### WHAT NEEDS TO BE DONE
Filter the data for lines with the word "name", then copy every line so identified.

### Items from a data source

----------

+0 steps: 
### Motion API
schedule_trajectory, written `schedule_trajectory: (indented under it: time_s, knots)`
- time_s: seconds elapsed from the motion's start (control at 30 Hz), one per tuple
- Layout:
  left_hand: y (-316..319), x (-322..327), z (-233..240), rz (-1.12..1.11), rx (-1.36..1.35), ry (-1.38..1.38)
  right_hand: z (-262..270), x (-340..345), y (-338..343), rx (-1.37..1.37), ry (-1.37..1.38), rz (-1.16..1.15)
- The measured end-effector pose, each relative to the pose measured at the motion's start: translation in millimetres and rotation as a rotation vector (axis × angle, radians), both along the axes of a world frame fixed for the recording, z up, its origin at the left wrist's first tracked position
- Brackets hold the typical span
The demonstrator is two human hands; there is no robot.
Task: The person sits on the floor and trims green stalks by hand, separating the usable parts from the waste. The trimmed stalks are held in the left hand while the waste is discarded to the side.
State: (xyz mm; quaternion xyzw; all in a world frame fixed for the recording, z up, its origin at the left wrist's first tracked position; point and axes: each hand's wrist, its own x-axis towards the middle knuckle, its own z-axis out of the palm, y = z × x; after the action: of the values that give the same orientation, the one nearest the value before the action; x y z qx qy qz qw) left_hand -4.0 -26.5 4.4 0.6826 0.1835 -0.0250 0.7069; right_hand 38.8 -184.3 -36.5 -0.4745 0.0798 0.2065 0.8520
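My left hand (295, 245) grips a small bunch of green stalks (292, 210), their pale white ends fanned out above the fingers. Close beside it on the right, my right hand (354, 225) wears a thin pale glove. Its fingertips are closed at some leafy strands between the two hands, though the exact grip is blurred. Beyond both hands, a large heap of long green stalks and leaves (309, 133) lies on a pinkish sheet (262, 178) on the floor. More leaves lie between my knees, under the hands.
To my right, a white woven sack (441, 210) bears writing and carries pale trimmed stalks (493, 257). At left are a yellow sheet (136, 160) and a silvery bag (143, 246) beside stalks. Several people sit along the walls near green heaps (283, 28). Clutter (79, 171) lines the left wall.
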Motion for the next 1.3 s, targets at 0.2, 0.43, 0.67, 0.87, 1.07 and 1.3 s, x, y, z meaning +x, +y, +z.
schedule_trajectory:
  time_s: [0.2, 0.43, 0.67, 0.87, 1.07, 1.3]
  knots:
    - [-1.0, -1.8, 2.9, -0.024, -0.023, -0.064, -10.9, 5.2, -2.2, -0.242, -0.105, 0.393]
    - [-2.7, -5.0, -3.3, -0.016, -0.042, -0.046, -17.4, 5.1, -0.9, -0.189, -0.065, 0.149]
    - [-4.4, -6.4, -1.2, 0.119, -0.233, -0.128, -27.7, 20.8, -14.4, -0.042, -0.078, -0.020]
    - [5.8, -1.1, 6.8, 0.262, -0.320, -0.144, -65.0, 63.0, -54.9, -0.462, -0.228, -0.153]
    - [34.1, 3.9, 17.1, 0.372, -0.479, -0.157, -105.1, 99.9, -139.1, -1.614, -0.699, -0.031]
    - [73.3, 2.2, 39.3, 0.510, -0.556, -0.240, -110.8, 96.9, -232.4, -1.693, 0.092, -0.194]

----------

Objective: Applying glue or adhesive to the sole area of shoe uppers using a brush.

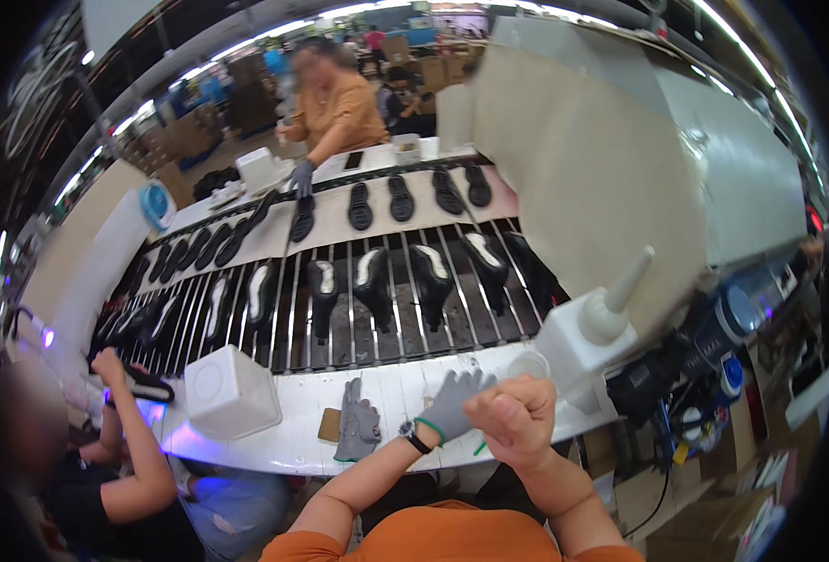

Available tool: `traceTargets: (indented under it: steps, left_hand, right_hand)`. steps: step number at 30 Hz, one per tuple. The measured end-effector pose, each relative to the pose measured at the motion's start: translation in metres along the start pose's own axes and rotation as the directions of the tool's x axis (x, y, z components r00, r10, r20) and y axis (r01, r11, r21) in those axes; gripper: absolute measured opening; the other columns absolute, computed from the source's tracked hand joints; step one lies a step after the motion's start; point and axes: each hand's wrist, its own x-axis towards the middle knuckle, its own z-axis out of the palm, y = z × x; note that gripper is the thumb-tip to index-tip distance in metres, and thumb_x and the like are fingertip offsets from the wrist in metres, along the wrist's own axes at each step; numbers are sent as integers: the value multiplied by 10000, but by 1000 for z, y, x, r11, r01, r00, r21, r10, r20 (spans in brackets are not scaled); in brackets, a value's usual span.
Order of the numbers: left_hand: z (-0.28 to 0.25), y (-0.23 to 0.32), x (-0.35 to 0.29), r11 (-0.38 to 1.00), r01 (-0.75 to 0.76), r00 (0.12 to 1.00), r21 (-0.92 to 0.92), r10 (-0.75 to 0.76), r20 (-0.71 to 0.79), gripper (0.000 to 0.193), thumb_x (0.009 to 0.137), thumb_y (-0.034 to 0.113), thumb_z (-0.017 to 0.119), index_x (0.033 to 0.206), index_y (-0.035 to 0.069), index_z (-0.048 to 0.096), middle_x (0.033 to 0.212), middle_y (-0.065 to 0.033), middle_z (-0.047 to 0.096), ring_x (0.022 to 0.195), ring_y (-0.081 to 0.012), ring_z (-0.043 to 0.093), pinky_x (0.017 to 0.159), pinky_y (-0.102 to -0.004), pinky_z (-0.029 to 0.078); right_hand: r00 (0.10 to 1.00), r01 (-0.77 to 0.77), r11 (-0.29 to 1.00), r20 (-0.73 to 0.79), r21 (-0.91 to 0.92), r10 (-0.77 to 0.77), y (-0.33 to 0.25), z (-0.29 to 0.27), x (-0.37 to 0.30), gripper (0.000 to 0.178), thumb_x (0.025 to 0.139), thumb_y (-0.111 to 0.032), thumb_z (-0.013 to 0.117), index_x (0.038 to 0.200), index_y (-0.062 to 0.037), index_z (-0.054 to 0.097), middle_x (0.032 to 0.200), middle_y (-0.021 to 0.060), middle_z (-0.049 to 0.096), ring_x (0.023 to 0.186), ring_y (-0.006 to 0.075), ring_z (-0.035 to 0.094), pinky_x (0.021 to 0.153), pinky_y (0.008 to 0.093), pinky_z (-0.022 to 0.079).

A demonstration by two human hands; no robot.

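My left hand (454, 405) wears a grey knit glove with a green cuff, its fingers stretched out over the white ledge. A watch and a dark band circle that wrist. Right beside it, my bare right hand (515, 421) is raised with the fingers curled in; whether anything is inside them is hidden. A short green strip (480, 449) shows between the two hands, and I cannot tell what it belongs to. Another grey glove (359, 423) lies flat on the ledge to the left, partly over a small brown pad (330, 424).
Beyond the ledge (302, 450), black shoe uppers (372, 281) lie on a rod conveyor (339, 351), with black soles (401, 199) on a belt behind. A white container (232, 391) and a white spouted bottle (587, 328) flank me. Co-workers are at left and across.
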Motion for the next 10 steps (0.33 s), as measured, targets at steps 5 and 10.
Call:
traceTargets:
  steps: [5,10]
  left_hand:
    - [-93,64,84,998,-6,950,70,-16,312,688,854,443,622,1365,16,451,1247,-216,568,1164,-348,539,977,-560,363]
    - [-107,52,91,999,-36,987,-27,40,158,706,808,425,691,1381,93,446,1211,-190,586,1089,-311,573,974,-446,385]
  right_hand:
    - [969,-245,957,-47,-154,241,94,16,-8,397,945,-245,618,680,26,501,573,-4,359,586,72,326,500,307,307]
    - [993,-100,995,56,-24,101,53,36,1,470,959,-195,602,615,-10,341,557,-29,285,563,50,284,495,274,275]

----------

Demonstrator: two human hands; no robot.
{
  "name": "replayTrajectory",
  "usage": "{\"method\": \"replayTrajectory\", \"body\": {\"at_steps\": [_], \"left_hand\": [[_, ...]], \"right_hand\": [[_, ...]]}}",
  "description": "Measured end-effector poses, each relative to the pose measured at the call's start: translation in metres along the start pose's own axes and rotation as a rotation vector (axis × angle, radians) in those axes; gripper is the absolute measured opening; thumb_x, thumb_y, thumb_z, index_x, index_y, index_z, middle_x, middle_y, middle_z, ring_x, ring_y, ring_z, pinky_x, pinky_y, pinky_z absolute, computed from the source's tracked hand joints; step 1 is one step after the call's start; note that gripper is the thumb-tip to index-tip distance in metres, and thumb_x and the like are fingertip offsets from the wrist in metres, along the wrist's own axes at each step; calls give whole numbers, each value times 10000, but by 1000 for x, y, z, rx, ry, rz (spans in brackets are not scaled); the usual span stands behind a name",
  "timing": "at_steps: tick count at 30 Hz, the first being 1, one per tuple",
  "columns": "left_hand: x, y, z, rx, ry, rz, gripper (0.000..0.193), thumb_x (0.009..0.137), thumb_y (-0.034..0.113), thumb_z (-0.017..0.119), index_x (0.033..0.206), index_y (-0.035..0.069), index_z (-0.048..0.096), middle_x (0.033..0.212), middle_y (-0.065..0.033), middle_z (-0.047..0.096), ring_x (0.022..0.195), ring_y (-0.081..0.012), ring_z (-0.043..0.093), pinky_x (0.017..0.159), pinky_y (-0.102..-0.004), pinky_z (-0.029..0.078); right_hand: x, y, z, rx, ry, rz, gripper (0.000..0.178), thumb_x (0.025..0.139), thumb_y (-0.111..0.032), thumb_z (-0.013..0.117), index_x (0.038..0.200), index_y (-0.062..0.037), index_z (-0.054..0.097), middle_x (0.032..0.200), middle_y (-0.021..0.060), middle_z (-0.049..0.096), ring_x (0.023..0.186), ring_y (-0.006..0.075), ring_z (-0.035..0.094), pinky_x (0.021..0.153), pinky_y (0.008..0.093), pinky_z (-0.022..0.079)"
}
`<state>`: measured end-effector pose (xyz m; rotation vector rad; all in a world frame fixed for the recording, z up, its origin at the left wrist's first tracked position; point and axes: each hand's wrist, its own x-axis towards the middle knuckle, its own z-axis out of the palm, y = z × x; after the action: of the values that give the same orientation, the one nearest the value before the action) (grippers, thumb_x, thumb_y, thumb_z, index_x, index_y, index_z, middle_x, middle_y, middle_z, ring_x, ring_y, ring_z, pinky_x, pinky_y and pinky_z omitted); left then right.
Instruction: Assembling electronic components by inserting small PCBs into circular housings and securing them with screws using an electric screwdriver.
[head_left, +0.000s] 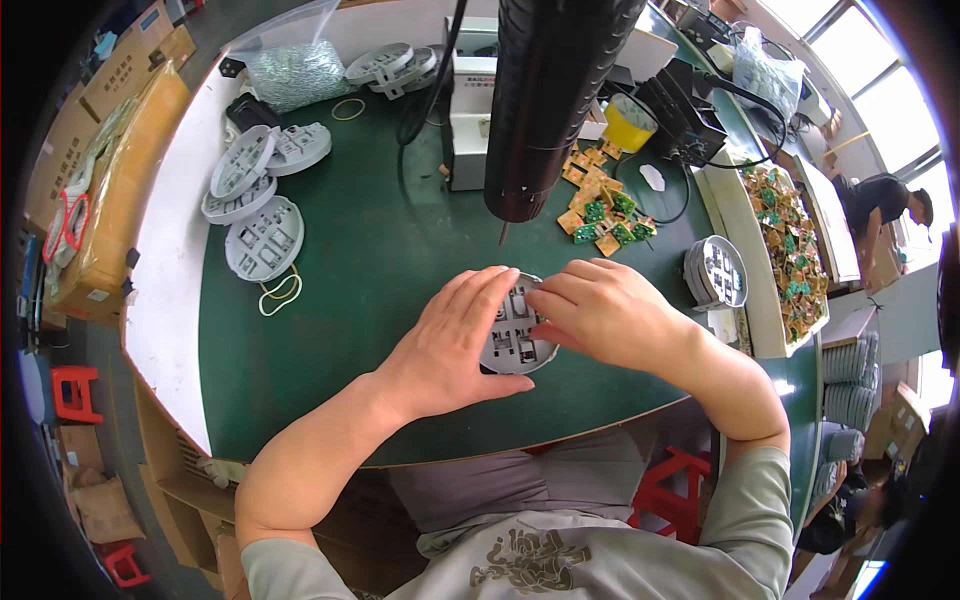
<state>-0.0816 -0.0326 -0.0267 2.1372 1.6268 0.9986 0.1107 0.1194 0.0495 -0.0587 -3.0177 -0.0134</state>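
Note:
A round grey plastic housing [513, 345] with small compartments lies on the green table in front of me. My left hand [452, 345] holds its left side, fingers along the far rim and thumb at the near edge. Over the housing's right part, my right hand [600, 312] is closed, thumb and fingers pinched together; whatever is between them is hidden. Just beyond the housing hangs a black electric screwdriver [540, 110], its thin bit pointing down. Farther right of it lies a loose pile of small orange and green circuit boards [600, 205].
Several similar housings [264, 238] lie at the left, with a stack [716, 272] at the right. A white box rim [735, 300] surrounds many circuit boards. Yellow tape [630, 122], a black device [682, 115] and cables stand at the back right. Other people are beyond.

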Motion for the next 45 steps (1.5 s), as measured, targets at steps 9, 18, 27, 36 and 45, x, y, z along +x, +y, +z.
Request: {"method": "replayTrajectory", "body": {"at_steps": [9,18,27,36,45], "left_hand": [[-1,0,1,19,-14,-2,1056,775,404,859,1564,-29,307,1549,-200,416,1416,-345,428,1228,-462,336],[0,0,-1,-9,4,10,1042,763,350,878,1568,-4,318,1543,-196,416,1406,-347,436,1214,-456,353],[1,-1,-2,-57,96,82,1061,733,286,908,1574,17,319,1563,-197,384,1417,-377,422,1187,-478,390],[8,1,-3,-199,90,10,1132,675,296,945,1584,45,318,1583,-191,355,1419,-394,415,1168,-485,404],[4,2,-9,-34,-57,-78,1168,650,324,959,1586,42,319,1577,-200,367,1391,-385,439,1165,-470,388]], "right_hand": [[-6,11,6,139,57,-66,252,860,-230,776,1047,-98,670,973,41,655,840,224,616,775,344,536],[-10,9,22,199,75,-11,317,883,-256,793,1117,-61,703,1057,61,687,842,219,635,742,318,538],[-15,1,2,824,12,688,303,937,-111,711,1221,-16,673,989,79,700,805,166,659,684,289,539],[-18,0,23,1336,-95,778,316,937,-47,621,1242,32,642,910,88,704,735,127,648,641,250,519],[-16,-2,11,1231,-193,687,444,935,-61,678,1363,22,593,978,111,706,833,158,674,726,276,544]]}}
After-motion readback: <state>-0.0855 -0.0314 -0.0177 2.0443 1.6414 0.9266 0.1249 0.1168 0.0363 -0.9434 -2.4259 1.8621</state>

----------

### RESPONSE BELOW
  "name": "replayTrajectory",
  "description": "Measured end-effector poses, each relative to the pose measured at the call's start: translation in metres along the start pose's own axes and rotation as a rotation vector (axis × angle, radians) in those axes; gripper is the absolute measured opening; thumb_x, thumb_y, thumb_z, index_x, index_y, index_z, middle_x, middle_y, middle_z, ring_x, ring_y, ring_z, pinky_x, pinky_y, pinky_z absolute, computed from the source's tracked hand joints; step 1 is one step after the call's start; note that gripper is the thumb-tip to index-tip distance in metres, and thumb_x and the like are fingertip offsets from the wrist in metres, along the wrist's own axes at each step; calls give whole numbers, each value times 10000, but by 1000 for x, y, z, rx, ry, rz (spans in brackets are not scaled); the usual span stands behind a name",

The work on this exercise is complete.